▸ What the task asks
Copy out each line of the material in which the word "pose" can be found.
____
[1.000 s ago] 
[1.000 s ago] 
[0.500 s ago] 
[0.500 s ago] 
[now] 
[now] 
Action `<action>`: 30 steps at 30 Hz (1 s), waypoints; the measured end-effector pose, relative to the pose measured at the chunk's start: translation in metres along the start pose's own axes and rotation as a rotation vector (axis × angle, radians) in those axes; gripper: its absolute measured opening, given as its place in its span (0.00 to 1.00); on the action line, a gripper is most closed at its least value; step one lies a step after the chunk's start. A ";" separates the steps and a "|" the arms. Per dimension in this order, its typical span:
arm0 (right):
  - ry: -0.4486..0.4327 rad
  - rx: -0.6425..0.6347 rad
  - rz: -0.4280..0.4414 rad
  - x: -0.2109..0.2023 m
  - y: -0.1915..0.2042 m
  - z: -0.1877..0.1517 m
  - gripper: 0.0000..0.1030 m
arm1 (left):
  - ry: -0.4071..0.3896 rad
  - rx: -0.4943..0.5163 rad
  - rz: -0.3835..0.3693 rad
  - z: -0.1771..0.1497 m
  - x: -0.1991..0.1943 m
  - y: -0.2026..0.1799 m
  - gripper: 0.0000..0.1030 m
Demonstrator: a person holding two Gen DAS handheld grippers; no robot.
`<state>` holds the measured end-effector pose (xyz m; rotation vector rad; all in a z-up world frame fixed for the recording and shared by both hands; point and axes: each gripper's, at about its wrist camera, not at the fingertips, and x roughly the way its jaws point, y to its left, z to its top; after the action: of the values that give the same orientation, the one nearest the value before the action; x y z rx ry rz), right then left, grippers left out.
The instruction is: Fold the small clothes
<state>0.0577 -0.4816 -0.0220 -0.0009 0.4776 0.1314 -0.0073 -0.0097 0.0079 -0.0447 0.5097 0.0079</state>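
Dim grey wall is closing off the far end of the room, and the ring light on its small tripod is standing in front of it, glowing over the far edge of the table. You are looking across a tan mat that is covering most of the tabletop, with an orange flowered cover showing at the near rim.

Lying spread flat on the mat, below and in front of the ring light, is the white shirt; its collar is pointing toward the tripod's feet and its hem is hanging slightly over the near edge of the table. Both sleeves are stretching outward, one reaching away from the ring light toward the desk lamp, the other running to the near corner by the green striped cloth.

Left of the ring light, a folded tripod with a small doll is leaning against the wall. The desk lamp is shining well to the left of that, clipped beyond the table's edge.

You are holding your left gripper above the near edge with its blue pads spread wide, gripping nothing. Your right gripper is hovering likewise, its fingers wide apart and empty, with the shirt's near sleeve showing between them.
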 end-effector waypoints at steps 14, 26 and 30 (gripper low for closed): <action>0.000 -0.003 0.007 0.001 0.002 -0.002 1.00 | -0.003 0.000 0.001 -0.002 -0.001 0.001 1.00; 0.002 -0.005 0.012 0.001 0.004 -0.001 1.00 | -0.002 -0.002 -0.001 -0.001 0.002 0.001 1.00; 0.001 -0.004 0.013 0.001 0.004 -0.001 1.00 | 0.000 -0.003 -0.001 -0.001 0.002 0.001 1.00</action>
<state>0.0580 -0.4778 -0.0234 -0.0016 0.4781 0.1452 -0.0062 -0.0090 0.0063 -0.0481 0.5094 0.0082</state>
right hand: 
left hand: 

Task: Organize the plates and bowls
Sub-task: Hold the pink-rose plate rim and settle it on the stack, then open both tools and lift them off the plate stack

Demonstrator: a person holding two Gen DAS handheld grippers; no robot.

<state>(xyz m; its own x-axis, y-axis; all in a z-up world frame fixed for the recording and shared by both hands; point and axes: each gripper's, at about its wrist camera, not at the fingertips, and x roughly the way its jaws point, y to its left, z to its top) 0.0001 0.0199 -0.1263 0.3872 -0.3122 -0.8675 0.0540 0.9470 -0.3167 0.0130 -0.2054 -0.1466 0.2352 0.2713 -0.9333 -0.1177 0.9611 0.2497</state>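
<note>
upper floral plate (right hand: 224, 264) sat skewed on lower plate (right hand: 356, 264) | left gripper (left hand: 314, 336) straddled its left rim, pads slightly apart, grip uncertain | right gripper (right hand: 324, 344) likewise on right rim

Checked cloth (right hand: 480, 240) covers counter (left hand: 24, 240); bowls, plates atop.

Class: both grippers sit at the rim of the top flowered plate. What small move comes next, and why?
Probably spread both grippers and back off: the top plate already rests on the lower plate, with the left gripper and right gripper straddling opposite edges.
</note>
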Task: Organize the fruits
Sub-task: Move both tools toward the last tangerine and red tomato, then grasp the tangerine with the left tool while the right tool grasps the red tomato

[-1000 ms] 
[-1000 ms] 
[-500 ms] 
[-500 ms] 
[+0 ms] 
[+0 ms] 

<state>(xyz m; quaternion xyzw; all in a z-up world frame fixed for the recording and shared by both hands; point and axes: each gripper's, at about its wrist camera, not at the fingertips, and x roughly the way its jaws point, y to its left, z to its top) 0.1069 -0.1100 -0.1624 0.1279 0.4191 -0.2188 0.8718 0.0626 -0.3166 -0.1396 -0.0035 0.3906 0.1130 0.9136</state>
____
▸ Output
Action `<action>`: 30 steps at 30 Hz (1 s), waypoints; the measured end-effector pose, relative to the pose measured at the chunk's start: translation in metres along the start pose's own axes and rotation as a rotation vector (axis × angle, radians) in those axes; gripper: its absolute measured opening, given as its place in its span (0.00 to 1.00); on the action line, a gripper is most closed at its least value; step one lies a step after the chunk's start. A ";" separates the steps and a "|" the arms. Per dimension in this order, its typical span:
`<state>` holds the measured end-effector pose (xyz m; rotation vector rad; all in a z-up world frame fixed for the recording and shared by both hands; point and axes: each gripper's, at about its wrist camera, not at the fingertips, and x roughly the way its jaws point, y to its left, z to its top; after the action: of the values that give the same orientation, the one nearest the value before the action; x y z rx ry rz), right then left, grippers left out.

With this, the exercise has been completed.